- _ABOUT THIS TASK_
Write out exactly the lines below that run from the one containing "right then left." through the one containing "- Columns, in", both included, with no other lines.

- _SOURCE MATERIAL_

────────

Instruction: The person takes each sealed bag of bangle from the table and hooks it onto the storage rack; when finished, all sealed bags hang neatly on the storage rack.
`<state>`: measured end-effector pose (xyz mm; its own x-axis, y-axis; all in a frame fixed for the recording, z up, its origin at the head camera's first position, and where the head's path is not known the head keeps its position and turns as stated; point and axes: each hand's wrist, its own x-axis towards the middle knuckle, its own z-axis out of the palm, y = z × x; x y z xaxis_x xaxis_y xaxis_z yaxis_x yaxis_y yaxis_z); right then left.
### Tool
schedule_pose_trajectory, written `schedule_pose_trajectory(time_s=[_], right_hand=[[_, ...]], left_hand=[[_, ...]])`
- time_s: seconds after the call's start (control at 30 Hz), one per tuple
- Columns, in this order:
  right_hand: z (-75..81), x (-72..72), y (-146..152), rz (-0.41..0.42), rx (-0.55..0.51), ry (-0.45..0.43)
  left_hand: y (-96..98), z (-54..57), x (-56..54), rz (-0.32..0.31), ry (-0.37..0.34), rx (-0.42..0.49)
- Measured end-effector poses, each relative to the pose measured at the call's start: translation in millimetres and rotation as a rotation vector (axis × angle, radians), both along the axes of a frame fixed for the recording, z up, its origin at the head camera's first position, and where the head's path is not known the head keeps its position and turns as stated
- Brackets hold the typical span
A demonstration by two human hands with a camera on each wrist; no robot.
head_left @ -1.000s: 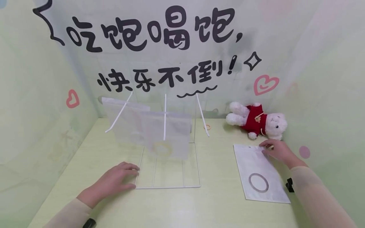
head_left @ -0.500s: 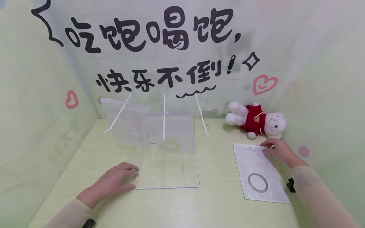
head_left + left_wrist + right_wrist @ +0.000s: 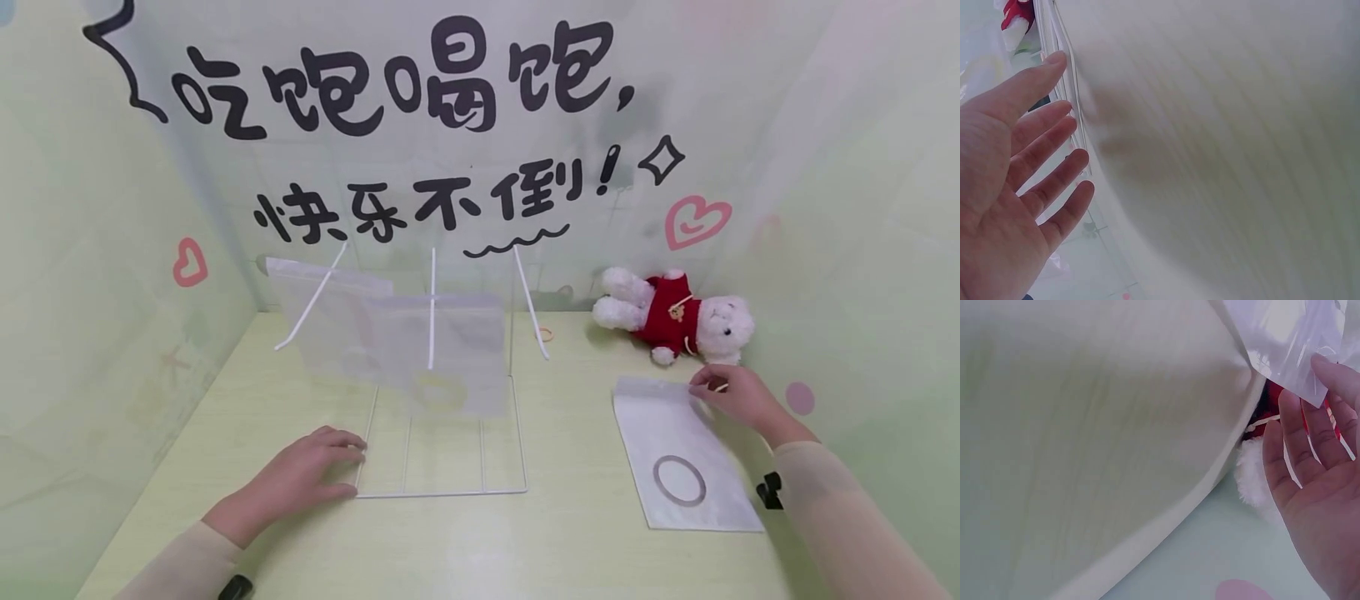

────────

- _RESULT BELOW_
`<state>`: measured end-effector pose (xyz mm; its own x-axis, y-axis; all in a frame fixed for the recording, z up, its origin at the head camera's first position, and where the head's path is not known the head keeps its position and turns as stated; point and axes: each hand's wrist, its own x-axis towards the middle knuckle, its own z-axis out of the palm, y = z × x; x y z xaxis_x xaxis_y xaxis_z yaxis_x yaxis_y yaxis_z); right then left.
### Tool
schedule_pose_trajectory, written `schedule_pose_trajectory(time_s=[_], right_hand=[[_, ...]], left_hand=[[_, ...]])`
- time_s: seconds after the call's start (control at 30 Hz), one per tuple
- Columns, in this order:

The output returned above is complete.